Political posters, or corflutes as they are affectionately known, have been consigned to the election dustbin of history, as they were outlawed by Parliament last week.
No longer will the faces of politicians or would be politicians adorn our stobie poles or public infrastructure anymore.
Feedback on social media seems to be overwhelmingly in support of the ban.
Local Member of Parliament, Mr Tony Piccolo posted the news on his face book during the week, with over 90% of respondents stating the time had come to remove this “environmental pollution” from our community.
Mr Piccolo said he was a little bit “sad” to see the corflutes go but is philosophical about the ban.
“The parliament has decided to ban them, and it appears to have popular opinion on its side, so I will have to find new additional ways to communicate with the community at election time,” said Mr Piccolo.

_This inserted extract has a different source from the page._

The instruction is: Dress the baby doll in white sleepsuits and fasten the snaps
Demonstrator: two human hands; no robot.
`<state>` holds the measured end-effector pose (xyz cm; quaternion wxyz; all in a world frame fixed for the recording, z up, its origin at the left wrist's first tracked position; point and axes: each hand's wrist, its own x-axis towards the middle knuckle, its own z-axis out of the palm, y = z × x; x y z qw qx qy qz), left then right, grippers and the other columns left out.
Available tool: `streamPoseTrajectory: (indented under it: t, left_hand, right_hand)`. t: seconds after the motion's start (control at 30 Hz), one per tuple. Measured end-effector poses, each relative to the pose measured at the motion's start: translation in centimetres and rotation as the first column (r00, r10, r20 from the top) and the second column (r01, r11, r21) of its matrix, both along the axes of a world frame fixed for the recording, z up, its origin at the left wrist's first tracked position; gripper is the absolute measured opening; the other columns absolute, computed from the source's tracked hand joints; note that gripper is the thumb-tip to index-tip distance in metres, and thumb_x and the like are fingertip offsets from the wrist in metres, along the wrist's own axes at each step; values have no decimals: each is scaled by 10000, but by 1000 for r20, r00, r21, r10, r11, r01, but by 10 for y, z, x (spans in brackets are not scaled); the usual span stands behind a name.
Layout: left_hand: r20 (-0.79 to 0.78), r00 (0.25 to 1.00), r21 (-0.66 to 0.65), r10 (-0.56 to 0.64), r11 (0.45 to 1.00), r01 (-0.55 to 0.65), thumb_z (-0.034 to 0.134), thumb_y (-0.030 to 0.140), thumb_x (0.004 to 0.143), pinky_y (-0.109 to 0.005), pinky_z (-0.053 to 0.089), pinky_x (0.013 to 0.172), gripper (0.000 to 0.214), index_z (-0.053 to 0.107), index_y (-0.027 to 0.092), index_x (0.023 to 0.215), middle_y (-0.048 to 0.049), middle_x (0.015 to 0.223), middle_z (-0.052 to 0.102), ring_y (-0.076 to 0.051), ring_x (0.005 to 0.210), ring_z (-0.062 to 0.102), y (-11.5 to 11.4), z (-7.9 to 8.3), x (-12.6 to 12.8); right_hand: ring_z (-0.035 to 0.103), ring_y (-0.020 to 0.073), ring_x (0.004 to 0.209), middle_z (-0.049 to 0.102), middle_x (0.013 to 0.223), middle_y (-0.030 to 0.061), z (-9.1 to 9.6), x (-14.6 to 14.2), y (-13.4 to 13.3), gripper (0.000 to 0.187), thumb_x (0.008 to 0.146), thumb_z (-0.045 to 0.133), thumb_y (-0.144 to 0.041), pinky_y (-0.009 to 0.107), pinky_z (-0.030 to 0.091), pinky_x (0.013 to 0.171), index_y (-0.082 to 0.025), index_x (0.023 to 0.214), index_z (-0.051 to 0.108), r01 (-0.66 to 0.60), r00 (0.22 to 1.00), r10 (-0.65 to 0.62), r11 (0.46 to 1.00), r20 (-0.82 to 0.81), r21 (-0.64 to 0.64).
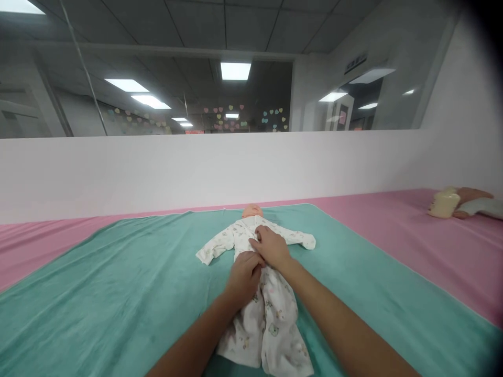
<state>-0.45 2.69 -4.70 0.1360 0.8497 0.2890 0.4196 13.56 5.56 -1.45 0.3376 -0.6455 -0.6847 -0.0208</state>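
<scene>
A baby doll lies on its back, with its head at the far end. It wears a white baby romper with small printed figures, the sleeves spread to both sides and the legs stretched toward me. My left hand is closed at the waist of the romper, its fingers pinching the cloth near the front middle. Just above it, my right hand has its fingers bent and closed on the romper's front at the chest. The bit of cloth between the fingers is hidden by both hands.
A teal blanket lies under the doll, over a pink sheet. At the far right are a pale yellow container and a brownish item beside a grey cloth. A white wall with a window above stands behind.
</scene>
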Motion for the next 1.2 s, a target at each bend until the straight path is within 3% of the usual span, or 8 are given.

In his Facebook post Mr Piccolo said “..no more climbing up ladders to erect and remove them.”
“No more mos, black teeth, horns, scars (or other unmentionable's) artistic endeavours,” said Mr Piccolo.
“No more competitions to see who had the best idea to recycle preloved corflutes.”
“No more corflutes to give to local archery clubs, kindys, and service clubs to recycle.”
“Elections won’t be the same. Political life won’t be the same. Corflute's, may you RIP,” lamented Mr Piccolo.
Mr Piccolo then asked his followers whether they “lament their passing or rejoice in their banning.”
The response was, sadly for Mr Piccolo, that local voters are rejoicing in their banning.